Et bâtissant, au cœur, une tour non de pierre
(Nulle pierre ne peut ceindre le ciel) – mais de
Gravier – les perceptibles ailes d’un silence
Semés en ronds d’azur déployant en plongeant

La matrice du cœur, puis posant un regard
Vénérant le lac calme, et gonflant une tour…
Le spacieux, le haut décorum de ce ciel
Déclôt sa terre, et hausse en ses ondées l’amour.

***

Cette traduction originale, due à Lionel-Édouard Martin, relève du droit de la propriété intellectuelle.
Il est permis de la diffuser, à la condition expresse que le nom du traducteur soit clairement indiqué.

***

The bell-rope that gathers God at dawn
Dispatches me as though I dropped down the knell
Of a spent day – to wander the cathedral lawn
From pit to crucifix, feet chill on steps from hell.
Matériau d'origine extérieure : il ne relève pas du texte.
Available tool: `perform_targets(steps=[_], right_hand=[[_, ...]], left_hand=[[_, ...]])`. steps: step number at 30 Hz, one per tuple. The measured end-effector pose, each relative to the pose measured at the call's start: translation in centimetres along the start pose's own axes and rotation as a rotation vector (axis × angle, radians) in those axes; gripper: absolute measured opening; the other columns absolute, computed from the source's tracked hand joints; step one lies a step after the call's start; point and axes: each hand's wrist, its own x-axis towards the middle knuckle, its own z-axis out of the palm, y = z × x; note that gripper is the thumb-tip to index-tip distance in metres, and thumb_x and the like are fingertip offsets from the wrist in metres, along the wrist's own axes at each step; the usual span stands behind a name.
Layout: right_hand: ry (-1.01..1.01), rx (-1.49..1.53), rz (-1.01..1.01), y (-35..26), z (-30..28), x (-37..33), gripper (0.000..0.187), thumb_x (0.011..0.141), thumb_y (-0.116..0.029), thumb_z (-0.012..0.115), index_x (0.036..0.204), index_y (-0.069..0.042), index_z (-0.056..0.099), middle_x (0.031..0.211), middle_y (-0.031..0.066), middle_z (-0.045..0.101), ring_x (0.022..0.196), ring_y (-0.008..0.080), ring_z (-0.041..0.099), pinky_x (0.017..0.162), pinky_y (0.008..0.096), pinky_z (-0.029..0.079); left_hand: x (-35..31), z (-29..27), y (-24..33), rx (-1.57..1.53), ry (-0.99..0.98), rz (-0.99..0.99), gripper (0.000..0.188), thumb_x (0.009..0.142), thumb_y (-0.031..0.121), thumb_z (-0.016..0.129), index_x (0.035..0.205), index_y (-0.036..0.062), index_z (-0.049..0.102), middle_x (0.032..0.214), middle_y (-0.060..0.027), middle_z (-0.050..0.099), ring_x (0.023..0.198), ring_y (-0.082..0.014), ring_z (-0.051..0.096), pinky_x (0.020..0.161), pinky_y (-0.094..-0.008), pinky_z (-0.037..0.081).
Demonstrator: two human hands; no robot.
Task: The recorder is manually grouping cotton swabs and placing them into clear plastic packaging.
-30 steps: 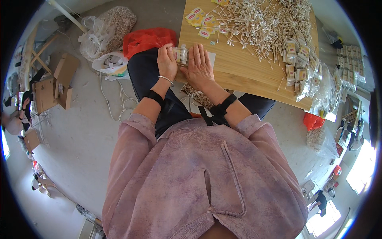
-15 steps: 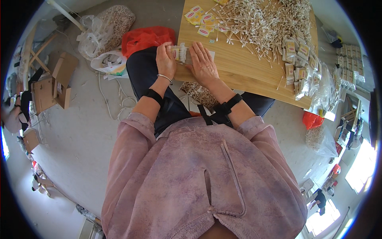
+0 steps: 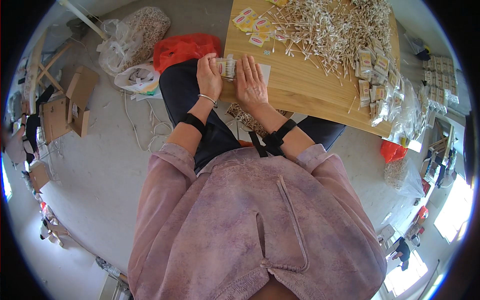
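Observation:
At the table's near left corner, my left hand (image 3: 209, 80) is closed around a small pack of cotton swabs (image 3: 227, 68) with a yellow label inside. White swab tips show at the pack's right end. My right hand (image 3: 251, 84) lies flat against that end, fingers stretched out and close together. A white sheet (image 3: 265, 74) shows partly beneath the right hand. Farther right on the wooden table (image 3: 300, 85) is a big heap of loose cotton swabs (image 3: 330, 37). Several yellow label cards (image 3: 259, 31) lie to the heap's left.
Filled swab packs (image 3: 378, 75) and clear plastic bags (image 3: 407, 112) crowd the table's right edge. Beside my left knee are a red plastic bag (image 3: 186, 46) and a white bag (image 3: 137, 80). Loose swabs (image 3: 245, 116) show below the table edge. An open cardboard box (image 3: 75, 107) stands left.
My right hand has shifted slightly left, closer to the pack, and its fingers now point more straight ahead. More of the white sheet shows. The left hand stays nearly still.

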Motion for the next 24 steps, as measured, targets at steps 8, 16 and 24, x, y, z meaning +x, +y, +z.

Have you not heard, have you not seen that corps
Of shadows in the tower, whose shoulders sway
Antiphonal carillons launched before
The stars are caught and hived in the sun’s ray?

The bells, I say, the bells break down their tower;
And swing I know not where. Their tongues engrave
Membrane through marrow, my long-scattered score
Of broken intervals… And I, their sexton slave !

Oval encyclicals in canyons heaping
The impasse high with choir. Banked voices slain!
Pagodas campaniles with reveilles out leaping-
O terraced echoes prostrate on the plain !…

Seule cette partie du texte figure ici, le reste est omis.